The pedagogical shift is noteworthy for young creatives who are absorbing this philosophy through her exhibitions, her virtual keynote at the Costume Society of America Conference, and her structured digital course created in collaboration with PLC Detroit. Technical skills such as draping, pattern-making, textile knowledge, and construction have long been the focus of design education. None of that is being disregarded by Carter. She is introducing the notion that a garment’s authority stems from its knowledge, which most curricula have tended to overlook. Queen Ramonda’s 3D-printed Isicholo crowns in Wakanda Forever were not ornamental. They were constructed using in-depth research on traditional headwear worn by Zulu married women in South Africa, filtered through the logic of Afrofuturism, which honors ancestral aesthetics while envisioning what they might become in a civilization that has never been colonized. A stylist doesn’t make that choice. It is a historian’s choice conveyed through the artistry of a fabricator.
As Carter’s influence grows through design schools, exhibitions, and online learning environments, it seems as though she is actually imparting a self-authorization philosophy. She has stated unequivocally that she always wanted to be the first, not out of a sense of competition but rather out of a quiet conviction that the stories she was sharing were important and worthy of praise. She advised graduating students at Suffolk University’s 2019 commencement to take risks, be unpredictable, and find validation within themselves rather than waiting for it from traditional industry structures. Black students entering design fields that have historically marginalized their perspectives and histories are especially affected by this message, which effectively tells them that having a thorough understanding of their own culture is not a niche interest but rather their greatest competitive advantage.

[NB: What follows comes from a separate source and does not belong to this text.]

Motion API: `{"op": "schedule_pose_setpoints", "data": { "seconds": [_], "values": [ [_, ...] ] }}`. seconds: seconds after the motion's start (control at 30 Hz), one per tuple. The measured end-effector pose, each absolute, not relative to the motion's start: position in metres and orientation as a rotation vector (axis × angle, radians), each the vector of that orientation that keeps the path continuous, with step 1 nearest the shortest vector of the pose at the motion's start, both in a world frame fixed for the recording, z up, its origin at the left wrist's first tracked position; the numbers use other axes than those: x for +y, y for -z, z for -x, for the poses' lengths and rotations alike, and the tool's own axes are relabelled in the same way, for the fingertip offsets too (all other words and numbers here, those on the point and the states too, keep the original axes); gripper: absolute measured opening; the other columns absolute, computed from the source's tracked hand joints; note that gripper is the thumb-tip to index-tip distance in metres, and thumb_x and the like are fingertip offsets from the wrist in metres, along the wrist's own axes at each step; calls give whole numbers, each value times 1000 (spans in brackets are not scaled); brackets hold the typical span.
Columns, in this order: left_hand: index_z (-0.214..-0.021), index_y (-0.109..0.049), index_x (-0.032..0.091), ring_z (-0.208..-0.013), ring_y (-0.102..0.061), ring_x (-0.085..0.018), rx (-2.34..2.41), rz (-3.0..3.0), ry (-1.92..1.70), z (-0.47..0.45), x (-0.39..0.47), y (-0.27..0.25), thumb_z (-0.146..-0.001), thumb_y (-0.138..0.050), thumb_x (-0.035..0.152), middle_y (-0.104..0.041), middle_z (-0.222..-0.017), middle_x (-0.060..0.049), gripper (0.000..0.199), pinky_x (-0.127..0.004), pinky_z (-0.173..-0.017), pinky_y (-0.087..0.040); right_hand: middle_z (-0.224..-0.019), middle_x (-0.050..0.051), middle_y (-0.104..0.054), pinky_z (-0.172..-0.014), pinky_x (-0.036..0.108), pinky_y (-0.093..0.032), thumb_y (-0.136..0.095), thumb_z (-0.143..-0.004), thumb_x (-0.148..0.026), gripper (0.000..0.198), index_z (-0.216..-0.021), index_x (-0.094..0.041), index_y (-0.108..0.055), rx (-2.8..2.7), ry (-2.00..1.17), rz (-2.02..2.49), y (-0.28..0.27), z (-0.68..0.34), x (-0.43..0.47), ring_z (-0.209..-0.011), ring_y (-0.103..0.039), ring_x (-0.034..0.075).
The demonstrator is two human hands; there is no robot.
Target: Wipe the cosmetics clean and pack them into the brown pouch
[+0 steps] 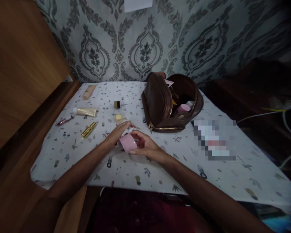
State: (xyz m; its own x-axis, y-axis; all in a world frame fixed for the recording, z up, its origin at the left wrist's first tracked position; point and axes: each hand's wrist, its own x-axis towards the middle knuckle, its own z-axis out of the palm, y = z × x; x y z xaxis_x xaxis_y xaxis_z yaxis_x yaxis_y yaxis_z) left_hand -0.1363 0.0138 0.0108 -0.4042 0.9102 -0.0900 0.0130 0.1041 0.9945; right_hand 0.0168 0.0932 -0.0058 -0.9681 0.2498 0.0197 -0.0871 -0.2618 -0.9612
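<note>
My right hand (146,147) grips a pink cylindrical container (128,142), thumb on its near side and fingers on the far side, tilted just above the cloth. Against its far end my left hand (117,134) holds a crumpled white tissue (128,130), fingers closed over it. Just beyond the left hand lies a small round pot (118,117) with a pale yellow top. A small gold and black box-like item (116,104) is farther back. To the left are a shiny gold bottle (88,130), a pale gold tube (86,111), a beige tube (88,92) and a lip gloss tube (64,121).
An unzipped brown cosmetic bag (160,100) stands at the back right, with another pink item (183,108) among its contents. A blurred-out flat object (214,140) lies right of it. A wooden cabinet (26,71) borders the left; a white cable (287,129) hangs at right.
</note>
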Motion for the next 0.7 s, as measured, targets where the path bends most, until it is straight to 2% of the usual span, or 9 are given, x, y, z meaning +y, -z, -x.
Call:
{"op": "schedule_pose_setpoints", "data": {
  "seconds": [0.1,0.2,0.27,0.33,0.4,0.5,0.6,0.7],
  "values": [
    [-99,-69,19,-86,-65,-21,1413,-778,-1429,133,12,-13,-84,-51,70,-68,-95,-6,56,-33,-80,-52,-106,4,-64,-78,33,-57,-88,-58,-37,61,-109,-25,-58,-1694,-2316,244,3,-14,90,-90,-65,19],
    [-113,-64,21,-71,-65,-19,1282,-597,-1450,129,13,-12,-84,-47,75,-67,-88,-5,64,-30,-64,-52,-107,5,-64,-77,34,-58,-89,-56,-42,61,-106,-25,-57,-1587,-2298,340,-1,-12,86,-92,-65,21],
    [-120,-60,21,-62,-61,-16,1241,-547,-1504,125,14,-10,-83,-45,77,-66,-82,-4,69,-26,-54,-48,-107,4,-63,-71,32,-58,-87,-58,-46,61,-106,-26,-55,-1510,-2286,410,-1,-10,86,-86,-65,19],
    [-127,-54,22,-57,-58,-14,1203,-584,-1547,120,15,-9,-83,-44,77,-66,-81,-3,71,-25,-51,-46,-106,4,-63,-60,27,-55,-84,-61,-47,60,-107,-26,-51,-1471,-2243,481,-1,-9,89,-73,-64,15],
    [-136,-44,24,-58,-59,-14,1151,-667,-1530,115,14,-7,-83,-51,73,-67,-87,-3,72,-26,-53,-48,-103,2,-63,-50,22,-49,-84,-63,-45,59,-106,-26,-48,-1477,-2136,554,1,-9,92,-63,-60,11],
    [-143,-35,27,-73,-65,-15,1173,-813,-1464,111,11,-3,-83,-63,59,-66,-100,-5,73,-27,-65,-52,-105,2,-60,-48,21,-46,-84,-62,-41,61,-107,-26,-46,-1550,-1888,637,4,-12,97,-63,-57,10],
    [-140,-42,26,-95,-65,-19,1266,-952,-1465,112,8,-1,-85,-66,49,-63,-115,-7,64,-31,-82,-53,-112,4,-57,-54,25,-51,-83,-64,-38,63,-113,-26,-46,-1657,-1726,630,5,-16,97,-67,-57,11],
    [-136,-48,24,-110,-61,-23,1293,-1020,-1472,118,7,-5,-84,-68,44,-57,-128,-8,60,-32,-93,-49,-118,5,-56,-67,29,-55,-82,-67,-36,62,-117,-27,-46,-1677,-1749,538,3,-19,96,-75,-60,13]
  ]
}}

It’s still unclear if educational institutions will take Carter’s framework seriously enough to alter the way their curricula are actually organized, or if her influence will continue to be inspirational rather than structural. However, the case for teaching design the way Carter practices it is already complete in the Indianapolis Children’s Museum, those five dresses, the young child who noticed something lovely, and the researcher who saw everything beneath it.